Pour une hélice α, cette distance est de 5,4 Å (1 Å = 0,1 nanomètre).
o Cela signifie que si vous "étirez" l’hélice, chaque tour mesure 5,4 Å verticalement.
1.3 Importance biologique
1. Interaction avec l’ADN :
o Taille adaptée : Les hélices α ont un diamètre de 10 à 12 Å, ce qui leur permet de
s’insérer parfaitement dans le sillon majeur de l’ADN.
o Le sillon majeur est la zone large dans la double hélice de l’ADN où les bases sont
plus accessibles.
2. Fonction : Lecture du code génétique :
o Certaines protéines, comme les facteurs de transcription, utilisent des hélices α pour
"lire" ou interagir avec des séquences spécifiques d’ADN.
o Exemple : Une protéine avec une hélice α peut se lier au sillon majeur pour activer ou
réprimer un gène.
Pourquoi les hélices α sont importantes pour l’ADN ?
• Forme complémentaire : Leur spirale permet un ajustement parfait dans la double hélice
d’ADN.
• Interaction spécifique : Les résidus d’acides aminés le long de l’hélice α interagissent
directement avec les bases de l’ADN, reconnaissant des séquences précises.
Analogie visuelle : Hélice α et ADN
Imaginez que :
1. L’ADN est comme une double rampe d'escalier en colimaçon.
2. L’hélice α est une main qui s’enroule autour de cette rampe pour lire ou modifier l'information
contenue dans les marches (les bases de l'ADN).
Résumé simplifié :
• Structure : L’hélice α est une spirale stabilisée par des liaisons hydrogène internes.
• Caractéristiques :
o Chaque tour contient 3,6 acides aminés.
o Le pas hélicoïdal mesure 5,4 Å.
• Importance biologique :
o Les hélices α interagissent avec l’ADN en s’insérant dans le sillon majeur.
o Elles sont essentielles pour des processus comme la transcription des gènes.
2. Feuillets β
2.1 Types
• Les feuillets β ressemblent à un tissu plié où chaque « fibre » représente un brin β.

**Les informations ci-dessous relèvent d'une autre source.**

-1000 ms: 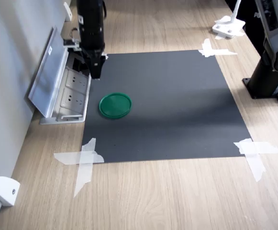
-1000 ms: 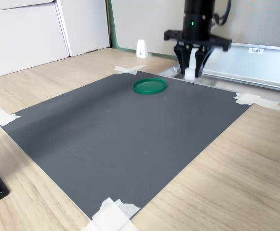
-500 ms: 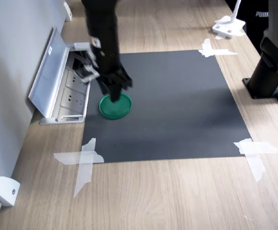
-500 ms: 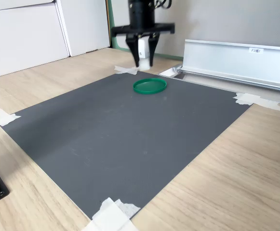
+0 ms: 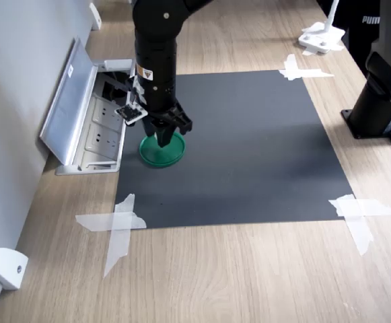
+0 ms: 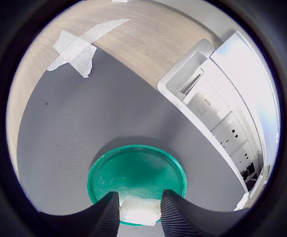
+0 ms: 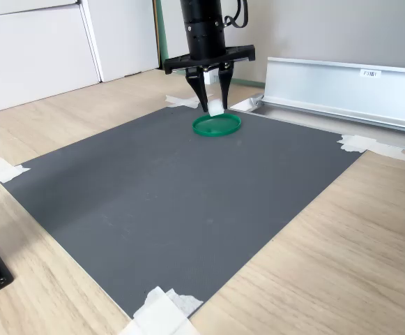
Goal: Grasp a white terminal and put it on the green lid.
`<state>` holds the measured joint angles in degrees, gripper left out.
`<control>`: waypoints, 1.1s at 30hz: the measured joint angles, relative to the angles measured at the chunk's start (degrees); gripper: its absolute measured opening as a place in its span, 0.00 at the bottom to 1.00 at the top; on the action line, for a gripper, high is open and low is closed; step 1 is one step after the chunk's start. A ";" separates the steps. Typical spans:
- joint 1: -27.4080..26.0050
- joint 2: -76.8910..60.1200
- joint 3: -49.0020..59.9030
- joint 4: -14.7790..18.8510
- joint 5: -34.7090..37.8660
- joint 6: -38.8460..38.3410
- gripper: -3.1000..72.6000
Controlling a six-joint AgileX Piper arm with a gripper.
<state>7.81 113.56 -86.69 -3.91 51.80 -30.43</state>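
The pincer is clamped on the white terminal, hanging just above the green lid; placing is in hand; next, I judge, lower slightly and part the jaws.

In the first exterior view the gripper covers part of the green lid and hides the white terminal entirely. In the wrist view the lid is partly covered by the 2 fingers, and the terminal shows only between them. Whether the terminal touches the lid in the second exterior view cannot be told.
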 joint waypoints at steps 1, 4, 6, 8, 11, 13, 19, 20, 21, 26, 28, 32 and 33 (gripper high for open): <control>0.00 0.08 0.00 -0.05 0.00 -0.27 0.46; 0.00 0.88 0.00 -0.11 0.00 -0.68 0.46; 0.00 1.38 0.00 -0.11 0.05 -0.82 0.46; 0.00 1.92 0.00 -0.11 0.05 -1.00 0.46; 0.00 1.98 0.00 0.13 0.05 -1.06 0.50; 0.00 1.98 0.00 0.43 0.05 -0.36 0.57; 0.00 1.73 0.00 3.04 0.05 0.29 0.73; 0.00 1.32 0.00 3.46 -0.01 0.39 0.74; 0.00 0.64 0.00 3.91 -0.01 0.41 0.74; 0.00 -5.94 0.00 4.97 -0.99 1.94 0.75; -0.23 -9.58 0.00 5.10 -1.45 5.07 0.75; -2.33 -17.05 0.58 6.30 -1.91 11.88 0.68; -3.04 -18.76 0.94 6.47 -2.47 12.73 0.65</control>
<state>4.77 94.80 -85.75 2.56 49.32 -17.71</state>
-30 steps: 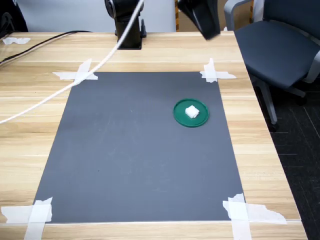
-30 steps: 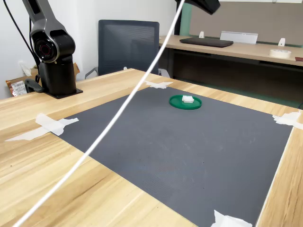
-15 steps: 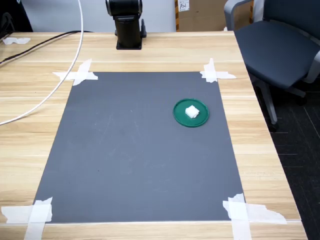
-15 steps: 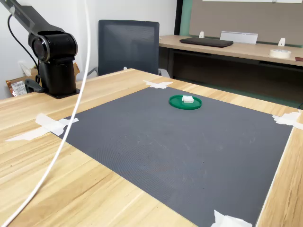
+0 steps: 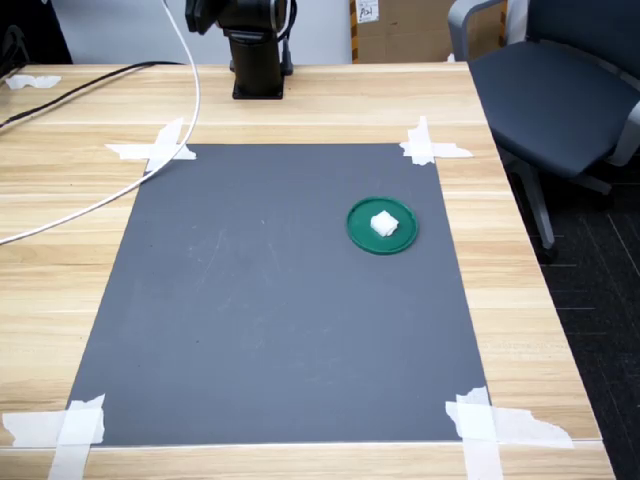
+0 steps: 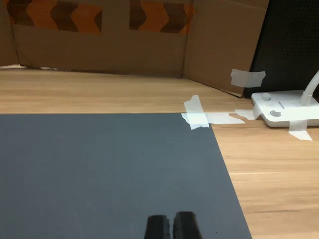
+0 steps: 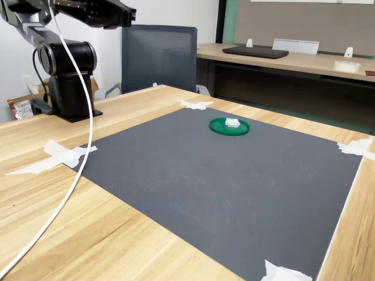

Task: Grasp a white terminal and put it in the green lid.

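The white terminal (image 5: 382, 223) sits inside the green lid (image 5: 357, 236), at the mat's two o'clock; the empty gripper (image 6: 171, 227), jaws nearly touching, poses little risk unless the dangling cable (image 5: 120, 190) sweeps across.

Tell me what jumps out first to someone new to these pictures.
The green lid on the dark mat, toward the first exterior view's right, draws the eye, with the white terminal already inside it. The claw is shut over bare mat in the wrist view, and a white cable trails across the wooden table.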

o Parallèles : Les brins voisins vont dans le même sens. Les liaisons hydrogène entre
eux sont inclinées, créant une stabilité modérée.
o Antiparallèles : Les brins voisins vont dans des directions opposées. Les liaisons
hydrogène sont perpendiculaires et plus solides. +++ STABLE
2.2 Exemple Biologique : La Fibroïne de la Soie
Qu’est-ce que la fibroïne ?
• La fibroïne est une protéine principale dans la soie produite par des insectes comme les vers à
soie ou les araignées.
• Elle contient de nombreux feuillets β antiparallèles, ce qui lui donne des propriétés uniques.
Pourquoi les feuillets β rendent la soie solide et flexible ?
1. Composition en acides aminés :
o Les feuillets β de la fibroïne sont riches en deux acides aminés spécifiques :
▪ Glycine (Gly) : Très petit, il permet un empilement serré des feuillets.
▪ Alanine (Ala) : Hydrophobe, il favorise des interactions stables entre les
feuillets.
2. Empilement compact :
o Les feuillets β antiparallèles s’empilent très étroitement grâce à la petite taille de la
glycine et à la nature hydrophobe de l’alanine.
o Cela crée une structure dense et rigide, idéale pour résister aux tensions mécaniques.
3. Flexibilité :
o Bien que rigides, les feuillets β sont reliés par des régions amorphes (moins
structurées), ce qui confère de la flexibilité à la soie.
Propriétés de la soie grâce aux feuillets β
• Solidité : Les feuillets β antiparallèles assurent une grande résistance mécanique.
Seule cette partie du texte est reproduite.